27 Ioannes antwoordde ende seyde, Een mensche en kan geen dingh aennemen, soo het hem uyt den hemel niet gegeven en zy.
28 Ghy selve zijt mijne getuygen, dat ick geseght hebbe, Ick en ben de Christus niet, maer dat ick voor hem henen uytgesonden ben.
29 Die de bruyt heeft is de bruydegom, maer de vrient des bruydegoms, die staet ende hem hoort, verblijdt sich met blijdtschap om de stemme des bruydegoms. Soo is dan dese mijne blijdtschap vervult geworden.
30 Hy moet wassen, maer ick minder worden.
31 Die van boven komt, is boven alle: Die uyt der aerden is [voort gekomen ] die is uyt der aerden, ende spreeckt uyt der aerden.
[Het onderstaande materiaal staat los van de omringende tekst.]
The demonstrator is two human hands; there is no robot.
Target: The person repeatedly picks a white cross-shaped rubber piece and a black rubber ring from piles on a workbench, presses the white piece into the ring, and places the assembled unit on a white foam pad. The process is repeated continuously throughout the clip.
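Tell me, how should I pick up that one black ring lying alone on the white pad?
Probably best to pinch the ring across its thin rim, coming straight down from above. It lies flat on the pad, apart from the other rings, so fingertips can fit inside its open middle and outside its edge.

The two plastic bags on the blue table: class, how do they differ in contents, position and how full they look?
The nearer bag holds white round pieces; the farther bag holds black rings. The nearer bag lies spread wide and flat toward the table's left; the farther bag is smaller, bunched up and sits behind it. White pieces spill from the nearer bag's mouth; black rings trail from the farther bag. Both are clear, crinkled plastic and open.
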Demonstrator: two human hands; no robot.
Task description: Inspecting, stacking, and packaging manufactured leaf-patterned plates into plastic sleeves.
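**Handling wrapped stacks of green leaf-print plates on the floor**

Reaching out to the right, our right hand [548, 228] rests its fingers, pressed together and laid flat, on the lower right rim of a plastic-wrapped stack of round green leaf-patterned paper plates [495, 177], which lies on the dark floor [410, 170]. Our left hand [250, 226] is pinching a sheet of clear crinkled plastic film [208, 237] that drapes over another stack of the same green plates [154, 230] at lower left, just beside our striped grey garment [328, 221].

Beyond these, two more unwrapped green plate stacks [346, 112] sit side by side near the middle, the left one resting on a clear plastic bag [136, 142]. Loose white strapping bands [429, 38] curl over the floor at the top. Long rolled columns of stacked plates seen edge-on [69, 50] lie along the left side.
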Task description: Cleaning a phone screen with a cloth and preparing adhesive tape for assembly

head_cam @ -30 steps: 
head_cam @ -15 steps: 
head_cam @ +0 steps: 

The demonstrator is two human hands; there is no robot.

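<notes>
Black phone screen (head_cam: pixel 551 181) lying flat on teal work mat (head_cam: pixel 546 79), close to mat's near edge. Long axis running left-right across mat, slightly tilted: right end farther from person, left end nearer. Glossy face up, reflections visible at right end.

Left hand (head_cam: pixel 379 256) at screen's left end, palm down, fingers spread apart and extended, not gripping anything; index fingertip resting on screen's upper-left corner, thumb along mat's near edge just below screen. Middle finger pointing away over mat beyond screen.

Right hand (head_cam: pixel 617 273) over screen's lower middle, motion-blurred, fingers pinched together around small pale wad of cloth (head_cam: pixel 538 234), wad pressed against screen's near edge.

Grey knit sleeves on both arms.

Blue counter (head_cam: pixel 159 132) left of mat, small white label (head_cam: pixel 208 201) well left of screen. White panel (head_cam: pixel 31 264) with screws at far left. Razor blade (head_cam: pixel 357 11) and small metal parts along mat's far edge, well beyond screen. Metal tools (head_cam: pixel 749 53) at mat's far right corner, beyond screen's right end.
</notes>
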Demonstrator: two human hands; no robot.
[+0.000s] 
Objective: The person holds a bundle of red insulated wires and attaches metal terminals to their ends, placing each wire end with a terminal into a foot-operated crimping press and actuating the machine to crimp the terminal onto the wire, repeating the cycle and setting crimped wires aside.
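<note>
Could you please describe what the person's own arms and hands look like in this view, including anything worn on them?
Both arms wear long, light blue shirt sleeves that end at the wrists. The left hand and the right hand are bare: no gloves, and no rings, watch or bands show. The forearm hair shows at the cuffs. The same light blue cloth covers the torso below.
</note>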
Die uyt den hemel komt, is boven alle.
32 Ende het gene hy gesien ende gehoort heeft, dat getuyght hy: ende sijn getuygenisse en neemt niemant aen.
33 Die sijn getuygenisse aengenomen heeft, die heeft verzegelt dat Godt waerachtigh is.
34 Want dien Godt gesonden heeft, die spreeckt de woorden Godts: Want Godt en geeft [hem ] den Geest niet met mate.
35 De Vader heeft den Sone lief, ende heeft alle dingen in sijne hant gegeven.
36 Die in den Sone gelooft, die heeft het eeuwige leven: Maer die den Sone ongehoorsaem is, die en sal het leven niet sien: maer de toorn Godts blijft op hem.